## Task statement
Reproduce the listing below exactly, except for its pictures.

## Data
******
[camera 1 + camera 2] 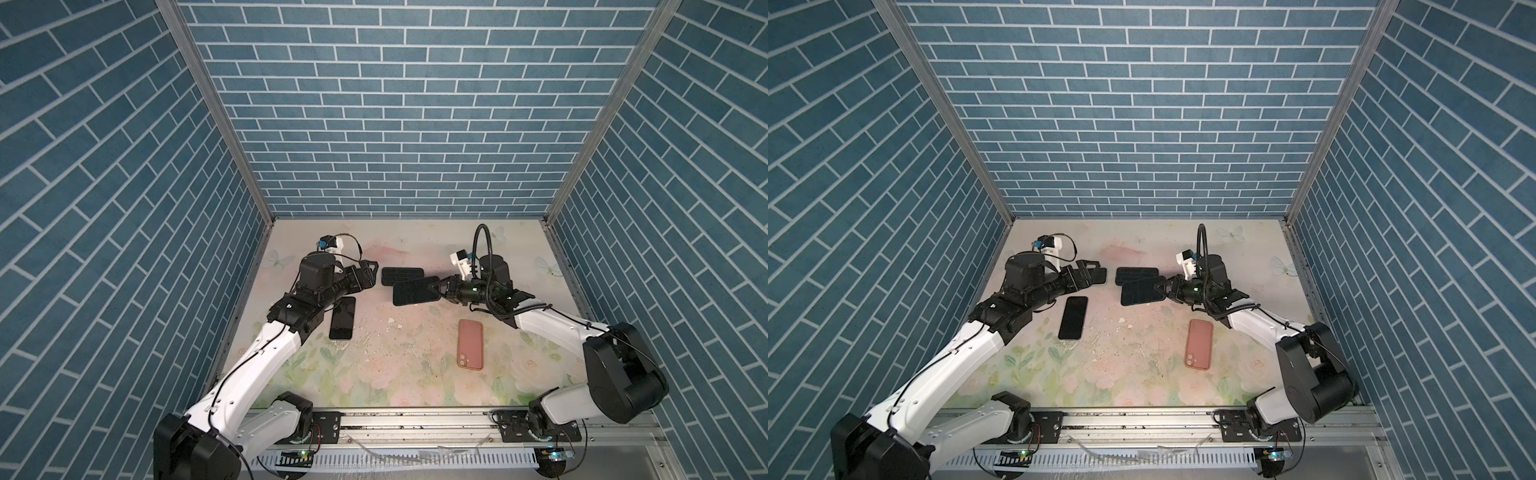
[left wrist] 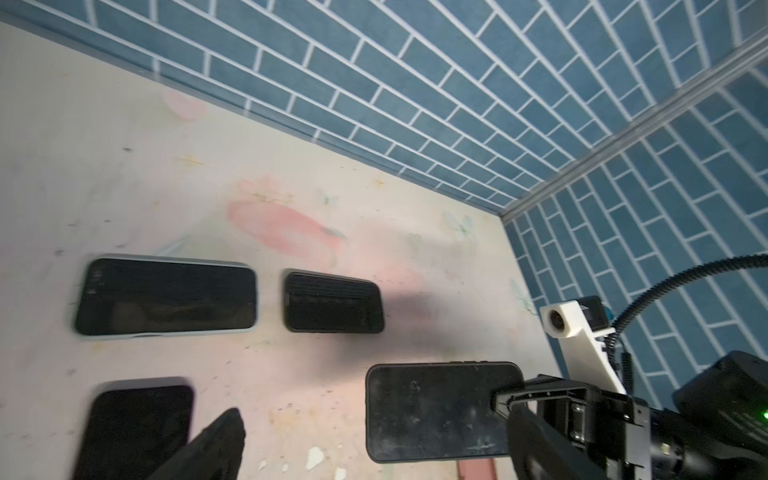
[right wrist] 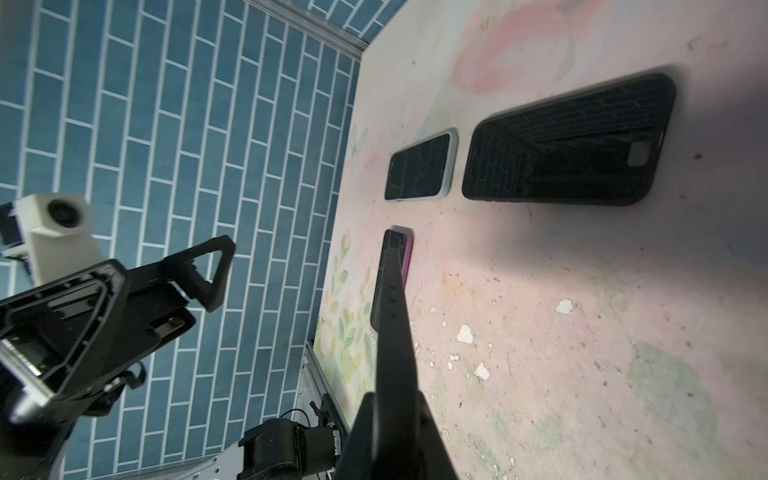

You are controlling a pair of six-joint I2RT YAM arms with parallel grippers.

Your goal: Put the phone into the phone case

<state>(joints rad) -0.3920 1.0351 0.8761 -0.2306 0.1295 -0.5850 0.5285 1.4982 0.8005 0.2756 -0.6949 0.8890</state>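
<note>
Status: insertion not started.

Right gripper (image 1: 437, 287) pinches 1 short end of the black phone (image 1: 415, 293), jaws pressed tight on its edge. The phone is held roughly flat and clear of the table (image 1: 395, 374). In both top views its free end overlaps the black case (image 1: 402, 274). The right wrist view shows the phone edge-on, above the surface.

The case lies flat, open side up as far as I can judge — a pale square near 1 end reads as the camera cut-out.

Left gripper (image 1: 371, 274): fingers spread wide, holding nothing, near the case's other end.

Also on the table: 1 bare black phone (image 1: 343, 318), 1 pink-cased phone (image 1: 470, 344), 1 phone in a pale case (image 2: 166, 297).

Left to do — square the phone over the case, lower it, press the corners in. The left gripper will likely be needed to steady the case.
</note>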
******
## Task answer
[camera 1 + camera 2] 
[left wrist] 
[right wrist] 

You are controlling a pair of six-joint I2RT YAM arms with parallel grippers.

Your goal: Put the phone into the phone case

<state>(joints rad) -0.3920 1.0351 0.8761 -0.2306 0.1295 -0.5850 0.5285 1.4982 0.8005 0.2756 -0.6949 0.8890</state>
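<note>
Status: insertion not started.

Right gripper (image 1: 437, 287) pinches 1 short end of the black phone (image 1: 415, 293), jaws pressed tight on its edge. The phone is held roughly flat and clear of the table (image 1: 395, 374). In both top views its free end overlaps the black case (image 1: 402, 274). The right wrist view shows the phone edge-on, above the surface.

The case lies flat, open side up as far as I can judge — a pale square near 1 end reads as the camera cut-out.

Left gripper (image 1: 371, 274): fingers spread wide, holding nothing, near the case's other end.

Also on the table: 1 bare black phone (image 1: 343, 318), 1 pink-cased phone (image 1: 470, 344), 1 phone in a pale case (image 2: 166, 297).

Left to do — square the phone over the case, lower it, press the corners in. The left gripper will likely be needed to steady the case.
</note>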

This answer has no further content.